Dr Joe Dusseldorp is a Plastic surgeon. He completed his training through the Royal Australasian College of Surgeons, and graduated with Honours from University of Sydney Medical School.
He enjoys managing a wide range of adult and paediatric plastic surgical conditions, and is excited to offer cutting-edge facial reconstructive and facial nerve reanimation surgery. Joe has undertaken two years of international fellowship years training in innovative centres including Mass Eye and Ear, Harvard University, Boston, and John Hopkins, Baltimore in the USA in order to learn both medical and surgical aspects of treating patients with facial nerve disorders and peripheral neuropathy, skin cancers and facial deformities including congenital and post-traumatic conditions. He also spent a year in Paris, France learning the complete management of ear deformities, both congenital and acquired and has co-authored a definitive text on the subject entitled “Auricular Reconstruction”. He also has an interest in nerve decompression to improve sensation in diabetic feet, an area that has received little attention in Australia until now.

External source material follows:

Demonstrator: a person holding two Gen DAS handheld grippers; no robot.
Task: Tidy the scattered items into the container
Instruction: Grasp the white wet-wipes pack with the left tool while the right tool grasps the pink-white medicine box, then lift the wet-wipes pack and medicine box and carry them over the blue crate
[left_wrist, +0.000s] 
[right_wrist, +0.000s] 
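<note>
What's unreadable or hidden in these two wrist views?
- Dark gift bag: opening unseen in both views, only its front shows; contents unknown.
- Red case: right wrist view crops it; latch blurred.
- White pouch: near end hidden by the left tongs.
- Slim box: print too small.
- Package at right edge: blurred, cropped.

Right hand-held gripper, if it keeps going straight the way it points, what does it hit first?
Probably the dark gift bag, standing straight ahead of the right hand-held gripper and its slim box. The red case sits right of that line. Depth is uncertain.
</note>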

A major focus of his work is breast reconstruction surgery following breast cancer and he is one of the few surgeons in Sydney routinely offering DIEP flap reconstructions. Joe provides both cosmetic and reconstructive plastic surgery services at numerous Private Hospitals across Sydney. He has public hospital admitting rights at Concord Hospital. Joe has a strong research focus and works with other scientists and clinicians through his role as a Clinical Senior Lecturer at University of Sydney. He is passionate about removing the stigmata of disease and deformity of people with disfigurement to give them opportunities for normal social interactions, relationships, and rewarding lives. His research is focused on solving some of the difficult problems in plastic surgery: particularly, malformations of the ear, facial palsy, cerebral palsy, and peripheral neuropathy in diabetic feet. He believes the key to advances in surgical management of disease will come from the integration of emerging technologies with modern medical practice.
Joe enjoys spending time with his growing young family. He also enjoys training specialists in developing nations. He is completing a PhD in the clinical translation of emerging biotechnology and also developing a novel medical device that aims to improve spasticity in children living with cerebral palsy.